Jakoś mi się przypomina Bal u senatora, no dobrze: w operze. A może Ważyk? Bo Bigda już był i nadal jest. Z ideologią i nowomową handlowca kulturowymi produktami. Aby nie przesadzać: nawet kiedy generalnie jest coraz lepiej meandrów i regresów warto unikać.
Nie jestem też pewien, czy, jak twierdzi Stanisław, bronimy kultury niechcianej. Aby to wiedzieć musielibyśmy stworzyć realny wybór. Takiego wyboru szczególnie w muzyce nie ma. Podobno w ciągu ostatnich lat znacząco zmieniła się struktura najliczniej odwiedzanych stron przez google. Obecnie są to strony społecznościowe, podczas, gdy parę lat temu były to strony pornograficzne ( na 4 pierwszych miejscach). Nawet jeżeli owe społecznościowe częściowo zaspokajają potrzeby owych niegdysiejszych, zmiana jest dostrzegalna i bierze się z większej oferty. Jak zawsze chyba problemem nie są ułomności społeczeństwa, ale to, jak to społeczeństwo politycy widzą i traktują (manipulują), w dużym stopniu mierząc wedle siebie.
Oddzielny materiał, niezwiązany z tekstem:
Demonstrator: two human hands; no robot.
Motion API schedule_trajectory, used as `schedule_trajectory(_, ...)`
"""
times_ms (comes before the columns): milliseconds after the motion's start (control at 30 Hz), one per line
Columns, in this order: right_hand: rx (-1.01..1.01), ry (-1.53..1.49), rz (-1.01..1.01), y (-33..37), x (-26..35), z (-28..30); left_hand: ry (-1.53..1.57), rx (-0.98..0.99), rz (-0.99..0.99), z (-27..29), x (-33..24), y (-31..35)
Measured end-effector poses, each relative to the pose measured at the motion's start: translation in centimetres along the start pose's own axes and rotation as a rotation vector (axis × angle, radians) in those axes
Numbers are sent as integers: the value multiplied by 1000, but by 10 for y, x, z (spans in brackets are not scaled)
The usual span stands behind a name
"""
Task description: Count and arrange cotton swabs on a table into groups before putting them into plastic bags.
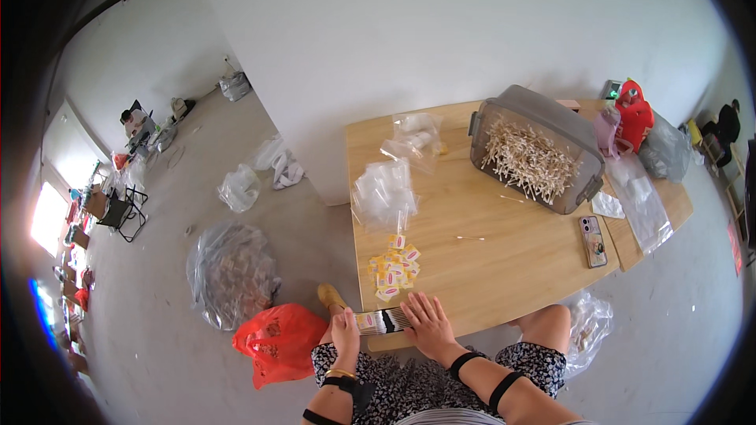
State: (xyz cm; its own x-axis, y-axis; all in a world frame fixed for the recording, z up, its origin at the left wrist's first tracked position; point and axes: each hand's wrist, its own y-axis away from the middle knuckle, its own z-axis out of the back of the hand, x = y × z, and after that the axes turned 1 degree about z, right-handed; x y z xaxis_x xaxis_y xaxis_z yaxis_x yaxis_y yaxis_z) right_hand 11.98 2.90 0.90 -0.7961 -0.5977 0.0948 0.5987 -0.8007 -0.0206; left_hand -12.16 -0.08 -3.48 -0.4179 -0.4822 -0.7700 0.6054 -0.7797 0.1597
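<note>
Head view: the packet [382, 321], with a yellow-and-white face and white sticks showing, is held at the near left corner of the table [520, 283]. Its 9 o'clock end is gripped by the left hand [345, 334], fingers curled closed around it. Its 3 o'clock end is partly covered by the right hand [430, 326], fingers extended and slightly spread; any grip underneath cannot be told. From the packet, cards [394, 270] are piled at 12 o'clock, clear bags [384, 191] beyond. A swab-filled bin [543, 122] is seen at 1 o'clock, a phone [593, 242] at 2 o'clock.
</note>
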Motion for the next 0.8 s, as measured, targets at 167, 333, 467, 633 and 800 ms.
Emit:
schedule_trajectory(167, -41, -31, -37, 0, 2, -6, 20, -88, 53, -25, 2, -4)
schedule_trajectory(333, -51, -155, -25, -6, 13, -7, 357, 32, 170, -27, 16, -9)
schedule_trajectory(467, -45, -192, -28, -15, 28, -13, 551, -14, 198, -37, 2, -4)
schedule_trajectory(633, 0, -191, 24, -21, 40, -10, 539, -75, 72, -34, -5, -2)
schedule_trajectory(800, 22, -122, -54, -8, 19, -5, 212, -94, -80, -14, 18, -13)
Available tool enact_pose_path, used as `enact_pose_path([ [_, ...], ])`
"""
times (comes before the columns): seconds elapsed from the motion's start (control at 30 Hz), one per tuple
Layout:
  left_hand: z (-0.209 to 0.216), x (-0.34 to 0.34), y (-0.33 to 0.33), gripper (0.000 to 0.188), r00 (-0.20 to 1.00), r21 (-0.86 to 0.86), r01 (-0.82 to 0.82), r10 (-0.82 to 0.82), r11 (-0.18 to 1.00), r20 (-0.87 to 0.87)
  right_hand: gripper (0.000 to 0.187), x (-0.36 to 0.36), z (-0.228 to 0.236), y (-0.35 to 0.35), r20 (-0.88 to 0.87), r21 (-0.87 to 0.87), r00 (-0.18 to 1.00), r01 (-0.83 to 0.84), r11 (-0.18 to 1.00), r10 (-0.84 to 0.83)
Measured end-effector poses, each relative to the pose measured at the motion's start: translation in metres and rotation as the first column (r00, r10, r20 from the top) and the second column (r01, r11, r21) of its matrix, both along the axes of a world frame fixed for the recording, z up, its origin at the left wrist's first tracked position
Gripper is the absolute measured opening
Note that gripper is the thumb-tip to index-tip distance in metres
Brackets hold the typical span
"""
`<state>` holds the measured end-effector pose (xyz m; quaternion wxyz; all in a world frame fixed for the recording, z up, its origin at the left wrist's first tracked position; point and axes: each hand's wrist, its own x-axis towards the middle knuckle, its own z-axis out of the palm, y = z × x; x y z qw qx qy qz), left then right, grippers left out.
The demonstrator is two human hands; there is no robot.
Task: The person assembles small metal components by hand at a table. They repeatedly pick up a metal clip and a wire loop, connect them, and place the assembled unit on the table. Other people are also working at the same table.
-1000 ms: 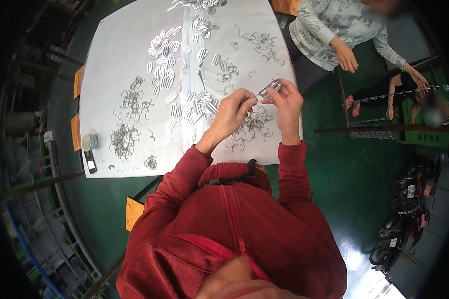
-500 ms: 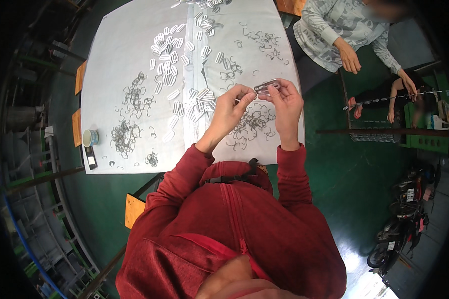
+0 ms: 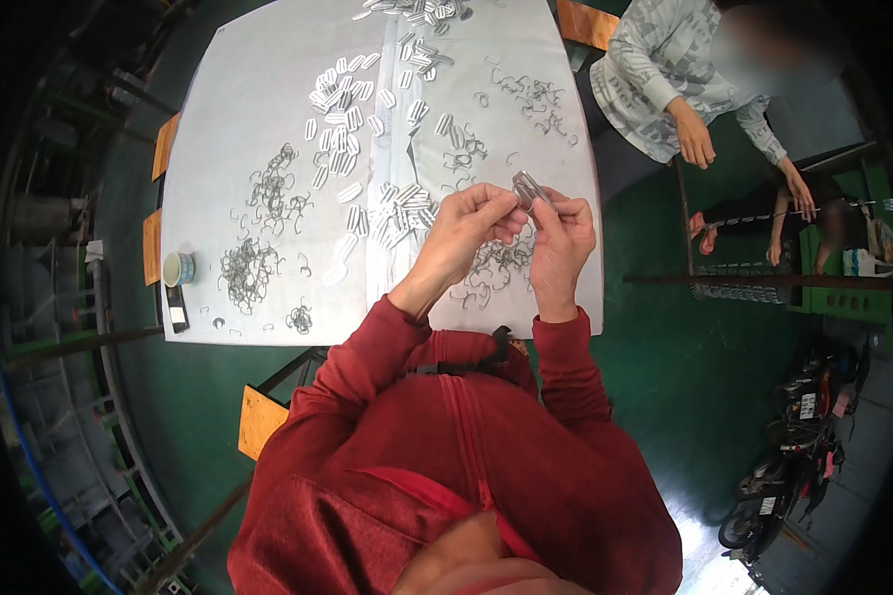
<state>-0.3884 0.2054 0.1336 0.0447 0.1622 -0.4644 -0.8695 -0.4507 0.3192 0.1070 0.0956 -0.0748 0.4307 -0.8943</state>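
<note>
Over the near right part of the white-covered table (image 3: 228, 109), my right hand (image 3: 563, 243) pinches a shiny oblong metal piece (image 3: 528, 186) between thumb and fingers. My left hand (image 3: 461, 230) is closed at the piece's left side, its thumb and fingertips pressed together; whatever they grip is too small to make out. Beneath the hands lies a heap of thin curved wire hooks (image 3: 494, 266), partly covered by them. Just left of my left hand is a pile of slotted oblong metal pieces (image 3: 403, 210).
More oblong pieces (image 3: 342, 94) spread along the table's middle. Wire hooks (image 3: 251, 275) lie heaped at the left. A cup (image 3: 178, 269) and a dark flat phone-like object (image 3: 177, 309) sit by the left edge. Another person (image 3: 655, 74) is at the far right; motorcycles (image 3: 789, 436) stand beyond.
The oblong piece has turned from lying nearly level to standing steeply between my fingers. My right hand has drawn slightly nearer to me, and the left hand's fingers have shifted on the piece's side.
</note>
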Motion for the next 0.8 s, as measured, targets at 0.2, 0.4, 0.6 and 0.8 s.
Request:
enact_pose_path([
  [0.2, -0.0009, -0.0011, -0.0011, 0.021, 1.0, -0.065, -0.022, 0.021, 0.998, -0.011, 0.015, 0.0026, -0.0015, -0.0005, -0.061, 0.067, 0.998, 0.03, 0.997, -0.026],
  [0.4, 0.0013, 0.002, -0.0048, 0.022, 1.0, -0.075, -0.008, 0.006, 0.997, -0.016, 0.013, 0.0045, -0.0035, 0.0004, -0.168, 0.13, 0.986, 0.028, 0.991, -0.005],
  [0.6, 0.0079, 0.0057, -0.0041, 0.023, 0.999, -0.196, -0.023, 0.013, 0.98, -0.049, 0.013, 0.0046, 0.0047, 0.0006, -0.093, 0.109, 0.996, 0.024, 0.994, -0.014],
  [0.8, 0.0052, 0.0017, -0.0043, 0.022, 0.999, -0.169, -0.008, 0.002, 0.986, -0.036, 0.014, 0.0046, -0.0026, 0.0038, -0.152, 0.128, 0.988, 0.004, 0.992, 0.016],
])
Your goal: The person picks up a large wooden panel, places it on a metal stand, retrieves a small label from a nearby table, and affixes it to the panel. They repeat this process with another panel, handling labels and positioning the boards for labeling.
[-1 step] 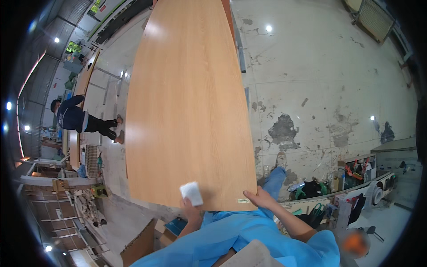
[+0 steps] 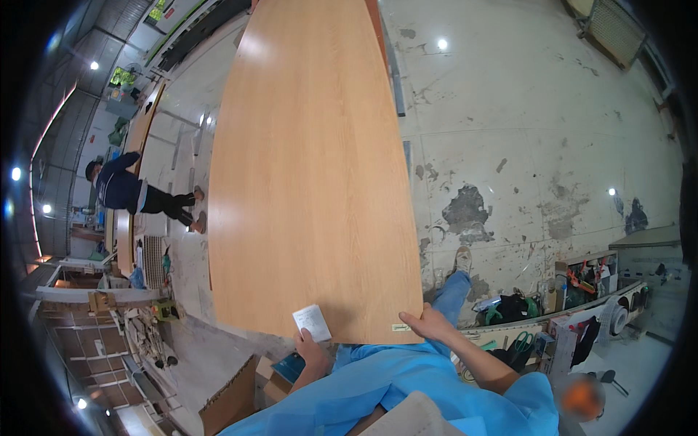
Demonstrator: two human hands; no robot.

Bardzo dziękuję Państwu za możliwość rozmowy, której mi tak w życiu publicznym brakuje. Przepraszam za przejaskrawienia, ale to przypadłość nowo-przybyłych. Już piórkiem muskam, co widać.
Bramman, to nie do końca jest tak, że Dwójka milczy w sprawie NIFC. Wiem, że bardzo chcieliby tam zrobić na ten temat porządną debatę, ale na razie nie robią „z braku drugiej strony” – minister wstępnie zgłosił Ani Skulskiej gotowość do udziału w takiej debacie (byłam przy tym), ale nic w ślad za tym nie poszło.
Że najmniej zmieniło się w muzyce? Właśnie chcemy nad tym pracować. W styczniu ma się zebrać kształtujące się właśnie Forum Muzyki Polskiej, jak coś będę wiedzieć na ten temat więcej, dam znać.
Brammanie, miło czasem przeczytać tekst pozbawiony sarkazmu i ironii. To wszystko prawda, co piszesz. Ale z kulturą niechcianą będę się upierał. Oczywiście przez niechcianą rozumiem niechcianą przez większość wyborców. PK pisze o znakomitym amatorskim chórze BBC. Ale w Anglii od dziecka wszyscy się osłuchują z dobrą muzyką. Gdy słucha się teraz utworów nagranych przez Beatelsów czy nawet inne zespoły angielskie z ich okresu, brzmi to wszystko bardzo akceptowalnie. Nawet, jeśli w momencie powstania brzmiało to źle dla niektórych, teraz widać, że robiły to osobe za pan brat z kulturą muzyczną. A skąd tacy mają się wziąć u nas?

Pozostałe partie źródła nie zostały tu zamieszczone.